文学研究者の立場から「ケア論」について執筆してきた小川公代さん。自身の介護経験や、次第に見えてきた「ケア」の本来の価値について綴った『ゆっくり歩く』が好評だ。
「8年前に母がパーキンソン病と診断されました。当初は地元の和歌山で暮らしていたのですが、だんだん立ち行かなくなり、『それなら東京に来たらどう?』と。介護って、辛いけど気づきもたくさんあって楽しい。自分自身のことをここまで書いたのは初めてです」
本書の中で印象的なのは、一緒にいて喧嘩しそうになったり不穏な空気が流れたりしたときに、小川さんが文学作品を語り聞かせる箇所だ。物語に耳を傾け、共感したり疑問を感じたりすることについて母娘で対話していくうちに、母はだんだん落ち着いていく。
「介護を通して、実践的な観点から、文学作品って本当にすごいんだ、ということにようやく気付きました。たとえば、かの有名なカフカの『変身』。主人公ザムザは、ある日起きたら虫になっていて、家族から酷い扱いを受ける。日本語で『虫けら』という言葉がありますが、まさにそんな感じ。身体が思い通りに動かせなくなってしまった母は、世間から排除されるような感覚に苛まれて、本当にすごく辛い。その苦しみの深さを、カフカの作品は同じ強度で語ってくれます。それは、カフカ自身が心身に苦しみを抱えていたから。現実の経験に裏打ちされた言葉が、文学になっているんです」
小川さんの母は、英語学校を運営する夫を支えつつ、娘たちの世話に加えて、学校で働く外国人教師の面倒も見ていたという。
「母は、他人の世話をする、ということに一生を捧げてきた典型的な昭和の女性です。そういう人が身体の自由を失うとどうなるか。自分の存在価値を見失ってしまうんですね。私自身は、自分だけの力で生きてこられたわけではない。というか、親が面倒を見てくれた環境のおかげです。そんな母が困っていたら、助けるのは当たり前だと思いました。ただ、ずっと家族仲がよかったわけではありません。10代の頃は家出したこともあります。親だから、というだけじゃなく、身近な人が困っていたら、できる範囲で手を差し伸べる。それが価値あるケアなんです」
小川さんはケンブリッジ大学時代、政治社会学を専攻していたが、その後文学研究の道へ。そこには、政治思想を網羅していく中で抱いた違和感があった。

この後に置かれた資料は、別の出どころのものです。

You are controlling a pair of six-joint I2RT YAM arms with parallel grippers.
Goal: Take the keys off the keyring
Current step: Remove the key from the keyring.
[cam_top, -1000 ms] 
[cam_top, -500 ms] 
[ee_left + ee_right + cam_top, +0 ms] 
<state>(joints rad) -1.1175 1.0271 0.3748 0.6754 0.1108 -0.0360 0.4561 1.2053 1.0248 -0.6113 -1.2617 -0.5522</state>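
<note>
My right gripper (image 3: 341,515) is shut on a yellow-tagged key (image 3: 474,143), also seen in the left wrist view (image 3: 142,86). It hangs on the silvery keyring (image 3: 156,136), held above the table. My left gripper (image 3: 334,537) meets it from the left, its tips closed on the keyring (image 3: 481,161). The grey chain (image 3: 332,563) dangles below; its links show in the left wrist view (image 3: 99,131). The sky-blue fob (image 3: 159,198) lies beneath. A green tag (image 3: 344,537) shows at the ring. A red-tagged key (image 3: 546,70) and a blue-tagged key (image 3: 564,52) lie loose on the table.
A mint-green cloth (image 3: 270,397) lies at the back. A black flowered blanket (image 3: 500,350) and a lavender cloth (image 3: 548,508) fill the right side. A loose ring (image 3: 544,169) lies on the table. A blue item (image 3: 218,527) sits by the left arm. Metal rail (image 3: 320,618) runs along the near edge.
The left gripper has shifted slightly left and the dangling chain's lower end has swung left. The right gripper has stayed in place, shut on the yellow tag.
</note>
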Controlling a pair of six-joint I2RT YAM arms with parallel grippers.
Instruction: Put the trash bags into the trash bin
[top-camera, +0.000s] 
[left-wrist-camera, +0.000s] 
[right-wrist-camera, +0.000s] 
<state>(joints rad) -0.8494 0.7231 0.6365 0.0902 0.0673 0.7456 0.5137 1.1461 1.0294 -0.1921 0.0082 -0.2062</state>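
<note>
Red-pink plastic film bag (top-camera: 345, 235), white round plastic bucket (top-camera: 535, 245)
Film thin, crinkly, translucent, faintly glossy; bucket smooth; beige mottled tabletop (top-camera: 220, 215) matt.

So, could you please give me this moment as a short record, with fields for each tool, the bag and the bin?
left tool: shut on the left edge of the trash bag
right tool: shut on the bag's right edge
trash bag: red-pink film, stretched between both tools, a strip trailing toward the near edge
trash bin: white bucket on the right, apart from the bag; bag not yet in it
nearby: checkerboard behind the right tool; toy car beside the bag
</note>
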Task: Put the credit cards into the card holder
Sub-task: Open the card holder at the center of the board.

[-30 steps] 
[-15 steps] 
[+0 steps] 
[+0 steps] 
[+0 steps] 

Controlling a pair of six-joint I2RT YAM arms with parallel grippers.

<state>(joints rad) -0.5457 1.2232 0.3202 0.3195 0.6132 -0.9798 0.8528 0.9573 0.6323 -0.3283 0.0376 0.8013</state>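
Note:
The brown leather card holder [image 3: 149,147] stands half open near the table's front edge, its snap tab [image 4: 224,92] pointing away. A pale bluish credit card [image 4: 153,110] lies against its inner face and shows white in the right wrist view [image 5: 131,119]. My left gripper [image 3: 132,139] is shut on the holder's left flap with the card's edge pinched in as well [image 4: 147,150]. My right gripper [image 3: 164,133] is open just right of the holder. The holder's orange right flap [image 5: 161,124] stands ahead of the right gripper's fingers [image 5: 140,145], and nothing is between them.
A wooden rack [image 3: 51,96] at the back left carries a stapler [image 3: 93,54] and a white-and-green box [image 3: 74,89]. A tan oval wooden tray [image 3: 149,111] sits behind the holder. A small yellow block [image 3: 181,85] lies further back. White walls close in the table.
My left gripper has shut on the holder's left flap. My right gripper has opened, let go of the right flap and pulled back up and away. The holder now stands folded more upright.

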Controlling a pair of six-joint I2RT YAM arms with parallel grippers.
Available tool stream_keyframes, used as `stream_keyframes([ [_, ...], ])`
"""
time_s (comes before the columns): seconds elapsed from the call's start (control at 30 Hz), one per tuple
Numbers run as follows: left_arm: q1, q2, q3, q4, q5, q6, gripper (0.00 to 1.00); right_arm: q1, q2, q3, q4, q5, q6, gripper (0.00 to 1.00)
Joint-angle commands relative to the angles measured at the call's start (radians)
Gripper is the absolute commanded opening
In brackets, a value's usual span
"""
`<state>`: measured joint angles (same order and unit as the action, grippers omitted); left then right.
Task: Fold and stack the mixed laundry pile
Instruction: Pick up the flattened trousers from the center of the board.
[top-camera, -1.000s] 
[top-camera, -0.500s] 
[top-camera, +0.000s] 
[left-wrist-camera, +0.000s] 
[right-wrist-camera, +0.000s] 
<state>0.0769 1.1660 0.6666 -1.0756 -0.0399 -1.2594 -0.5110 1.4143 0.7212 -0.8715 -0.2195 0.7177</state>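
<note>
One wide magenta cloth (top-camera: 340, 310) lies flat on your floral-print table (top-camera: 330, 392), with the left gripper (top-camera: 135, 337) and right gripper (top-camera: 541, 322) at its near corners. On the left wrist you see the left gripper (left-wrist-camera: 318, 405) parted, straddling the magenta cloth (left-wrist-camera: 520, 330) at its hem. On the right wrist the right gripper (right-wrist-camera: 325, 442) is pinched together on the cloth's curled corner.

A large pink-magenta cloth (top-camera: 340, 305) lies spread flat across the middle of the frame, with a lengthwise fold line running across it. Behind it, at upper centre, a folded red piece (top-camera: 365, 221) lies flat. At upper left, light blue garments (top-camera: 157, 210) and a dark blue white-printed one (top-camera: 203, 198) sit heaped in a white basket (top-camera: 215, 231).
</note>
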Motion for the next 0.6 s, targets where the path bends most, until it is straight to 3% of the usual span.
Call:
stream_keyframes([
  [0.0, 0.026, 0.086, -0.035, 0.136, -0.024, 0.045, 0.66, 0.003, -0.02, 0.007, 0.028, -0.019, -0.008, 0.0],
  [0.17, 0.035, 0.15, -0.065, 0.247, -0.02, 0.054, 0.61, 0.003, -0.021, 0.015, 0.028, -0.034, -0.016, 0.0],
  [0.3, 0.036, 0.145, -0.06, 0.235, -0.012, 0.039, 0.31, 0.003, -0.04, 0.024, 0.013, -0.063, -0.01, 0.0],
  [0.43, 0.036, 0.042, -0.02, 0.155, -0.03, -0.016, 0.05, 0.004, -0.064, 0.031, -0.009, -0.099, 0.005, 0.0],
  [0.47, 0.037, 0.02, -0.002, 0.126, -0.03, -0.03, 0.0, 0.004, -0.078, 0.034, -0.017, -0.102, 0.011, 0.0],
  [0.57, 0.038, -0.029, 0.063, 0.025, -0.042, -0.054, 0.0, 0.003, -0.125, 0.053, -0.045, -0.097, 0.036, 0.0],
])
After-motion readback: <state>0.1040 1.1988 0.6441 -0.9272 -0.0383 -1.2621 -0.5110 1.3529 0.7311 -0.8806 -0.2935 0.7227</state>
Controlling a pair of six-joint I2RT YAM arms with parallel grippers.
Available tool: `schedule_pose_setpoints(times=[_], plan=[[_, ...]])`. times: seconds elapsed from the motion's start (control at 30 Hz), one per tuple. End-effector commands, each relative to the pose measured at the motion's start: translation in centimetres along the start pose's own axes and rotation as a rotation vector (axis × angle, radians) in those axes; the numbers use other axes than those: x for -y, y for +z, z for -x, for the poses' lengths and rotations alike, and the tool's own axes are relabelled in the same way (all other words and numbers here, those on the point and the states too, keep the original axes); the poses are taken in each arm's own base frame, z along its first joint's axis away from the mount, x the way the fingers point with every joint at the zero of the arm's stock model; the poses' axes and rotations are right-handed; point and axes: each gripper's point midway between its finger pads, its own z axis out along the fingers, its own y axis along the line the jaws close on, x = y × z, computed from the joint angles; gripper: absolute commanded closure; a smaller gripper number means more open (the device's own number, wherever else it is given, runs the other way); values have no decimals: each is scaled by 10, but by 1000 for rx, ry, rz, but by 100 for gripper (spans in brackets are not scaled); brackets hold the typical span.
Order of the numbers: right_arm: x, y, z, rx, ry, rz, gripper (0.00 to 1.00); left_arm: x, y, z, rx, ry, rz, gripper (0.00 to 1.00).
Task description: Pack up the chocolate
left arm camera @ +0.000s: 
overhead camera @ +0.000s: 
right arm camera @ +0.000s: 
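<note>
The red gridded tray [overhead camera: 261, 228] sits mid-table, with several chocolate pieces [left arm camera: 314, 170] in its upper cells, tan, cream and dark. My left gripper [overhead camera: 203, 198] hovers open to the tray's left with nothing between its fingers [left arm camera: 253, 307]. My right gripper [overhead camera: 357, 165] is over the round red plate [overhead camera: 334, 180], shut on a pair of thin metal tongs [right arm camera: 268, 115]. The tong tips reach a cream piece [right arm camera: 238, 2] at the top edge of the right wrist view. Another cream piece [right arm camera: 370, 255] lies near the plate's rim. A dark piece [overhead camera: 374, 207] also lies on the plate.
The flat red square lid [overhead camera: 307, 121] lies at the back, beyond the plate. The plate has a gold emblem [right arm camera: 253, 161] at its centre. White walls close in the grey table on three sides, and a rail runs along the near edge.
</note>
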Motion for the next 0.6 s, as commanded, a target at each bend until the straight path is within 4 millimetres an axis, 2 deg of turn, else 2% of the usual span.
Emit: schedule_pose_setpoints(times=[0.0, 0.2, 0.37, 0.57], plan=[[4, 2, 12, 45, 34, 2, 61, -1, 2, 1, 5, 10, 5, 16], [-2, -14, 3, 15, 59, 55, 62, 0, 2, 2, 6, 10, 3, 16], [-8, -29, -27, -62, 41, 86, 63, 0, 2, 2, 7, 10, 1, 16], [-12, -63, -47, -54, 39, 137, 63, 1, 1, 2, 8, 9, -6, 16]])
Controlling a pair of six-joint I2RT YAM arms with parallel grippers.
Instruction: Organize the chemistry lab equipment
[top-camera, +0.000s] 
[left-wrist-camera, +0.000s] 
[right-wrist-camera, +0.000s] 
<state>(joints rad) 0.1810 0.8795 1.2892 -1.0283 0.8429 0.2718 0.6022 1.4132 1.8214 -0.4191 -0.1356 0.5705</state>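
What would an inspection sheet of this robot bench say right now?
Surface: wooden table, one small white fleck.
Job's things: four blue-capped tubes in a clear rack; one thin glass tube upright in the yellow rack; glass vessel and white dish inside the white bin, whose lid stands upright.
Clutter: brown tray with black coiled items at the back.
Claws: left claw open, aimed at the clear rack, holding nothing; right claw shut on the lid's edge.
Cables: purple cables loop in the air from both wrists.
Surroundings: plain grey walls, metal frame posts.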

「近代の政治学史や経済学史に出てくるのは男性ばかりです。彼らが研究をする上で、その生活を支えていたのは誰なのか。『アダム・スミスの夕食を作ったのは誰か?』という本がありますが、彼は生涯母親に面倒を見てもらっていた。つまり、ケアされていたんです。その価値が近年ようやく発見されつつありますが、当時の私は違和感を言語化できていなかった。でも、近代が無視してきたものの価値をどこかでわかっていたからこそ、文学の道に入ったのかなと介護してみて気づきました。研究者としても、現在進行形で影響を受けていると思います」
自己責任論が吹き荒れ、安楽死の是非も議論される時代を、どう生きていったらいいのだろうか。
「日本人は特に、『迷惑をかけたくない』という病だと思います。でも私は、母、姉、甥と相談しながら介護を運営していくのが楽しい。ケアには、『慣れ』が必要です。家族や同僚のちょっとした仕事を手伝うとか、そんな小さな実践から始めるのもありかも。相手の意外な発見に繋がります」
おがわきみよ/1972年、和歌山県生まれ。上智大学外国語学部教授。ケンブリッジ大学政治社会学部卒業、グラスゴー大学博士課程修了。専門はロマン主義文学、医学史。著書に『ケアの倫理とエンパワメント』など。